In this episode of the Be Here Now Network’s Guest Podcast, Trudy Goodman looks at the three pillars of Buddhist practice.
Pillars of Practice (Opening) – Mindfulness and all Buddhist practices are built on the factors of the Eightfold Path known as sila, samadhi, and prajna. Trudy introduces these three foundational pillars of practice and explains what the study of these factors has to offer our meditation practice.
“Traditionally, in the cultures that these practices emerged from, this was really the foundation that you had to learn. You had to study generosity and all of the precepts we have been learning. You had to be very well versed in this foundation of the practice.”
Bliss of Blamelessness (7:40) – Sila represents the aspects of goodness on the Eightfold Path: right speech, right action, right livelihood. Trudy reflects on the quality of fearlessness and pure-heartedness that these qualities cultivate in us.
“When there is no regret or remorse in the mind our thinking gets more skillful. We begin to be able to do what the Buddha instructed us to do – to contemplate our Sila and think of the good things that you have done.”
A Living Practice (14:45) – Samadhi represents the aspect of mindfulness and concentration.
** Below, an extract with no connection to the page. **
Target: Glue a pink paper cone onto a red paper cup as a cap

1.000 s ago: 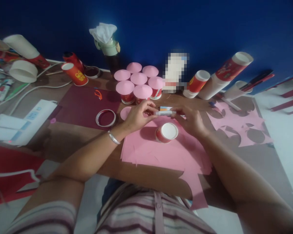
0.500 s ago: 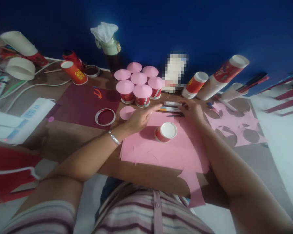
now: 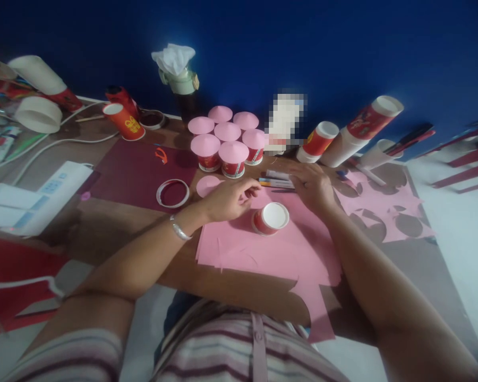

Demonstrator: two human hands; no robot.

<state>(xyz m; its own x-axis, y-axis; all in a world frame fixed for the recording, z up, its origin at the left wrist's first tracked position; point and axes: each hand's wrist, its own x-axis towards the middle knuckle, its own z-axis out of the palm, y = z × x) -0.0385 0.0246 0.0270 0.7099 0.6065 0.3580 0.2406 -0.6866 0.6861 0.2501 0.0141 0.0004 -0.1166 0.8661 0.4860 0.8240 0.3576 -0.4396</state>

We look at how mindfulness allows us to see with great tenderness, compassion and attention.
“Samadhi is made up of the mindfulness and concentration. The being with our breath and remembering that we have a lifelong companion in our breath.”
Wisdom of the One (25:35) The final pillar, prajna, represents the branches of wisdom on the Eightfold Path. Trudy shares stories that exemplify the wisdom cultivated by practice.
“When there is nothing bothering us and we are mindful – inside and outside become one.”